What is needed = The reply must consist of the entire listing, reproduced exactly.

Data excerpt =
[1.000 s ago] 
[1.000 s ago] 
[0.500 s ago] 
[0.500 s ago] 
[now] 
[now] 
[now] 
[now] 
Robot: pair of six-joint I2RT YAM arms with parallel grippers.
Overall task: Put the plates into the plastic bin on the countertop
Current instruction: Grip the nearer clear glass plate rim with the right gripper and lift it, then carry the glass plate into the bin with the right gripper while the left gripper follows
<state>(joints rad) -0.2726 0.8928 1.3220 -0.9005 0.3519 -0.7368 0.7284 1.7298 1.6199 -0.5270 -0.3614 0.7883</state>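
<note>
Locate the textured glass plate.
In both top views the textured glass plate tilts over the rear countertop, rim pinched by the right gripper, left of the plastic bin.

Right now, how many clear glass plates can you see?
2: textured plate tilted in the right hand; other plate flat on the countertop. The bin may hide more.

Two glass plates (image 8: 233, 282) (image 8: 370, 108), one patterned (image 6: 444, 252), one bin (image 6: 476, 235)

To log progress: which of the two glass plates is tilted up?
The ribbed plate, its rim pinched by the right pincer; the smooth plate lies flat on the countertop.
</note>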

Response area =
[1.000 s ago] 
[1.000 s ago] 
[0.500 s ago] 
[0.500 s ago] 
[now] 
[now] 
[now] 
[now] 
Robot: pair of six-joint I2RT YAM arms with parallel grippers.
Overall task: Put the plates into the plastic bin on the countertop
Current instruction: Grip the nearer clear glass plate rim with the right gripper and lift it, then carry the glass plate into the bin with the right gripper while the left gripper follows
<state>(joints rad) -0.2726 0.8928 1.3220 -0.9005 0.3519 -0.7368 0.7284 1.7298 1.6199 -0.5270 -0.3614 0.7883</state>
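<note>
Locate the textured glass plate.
In both top views the textured glass plate tilts over the rear countertop, rim pinched by the right gripper, left of the plastic bin.

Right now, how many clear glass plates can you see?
2: textured plate tilted in the right hand; other plate flat on the countertop. The bin may hide more.

Two glass plates (image 8: 233, 282) (image 8: 370, 108), one patterned (image 6: 444, 252), one bin (image 6: 476, 235)

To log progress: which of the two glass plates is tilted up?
The ribbed plate, its rim pinched by the right pincer; the smooth plate lies flat on the countertop.
</note>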

No further output is needed here.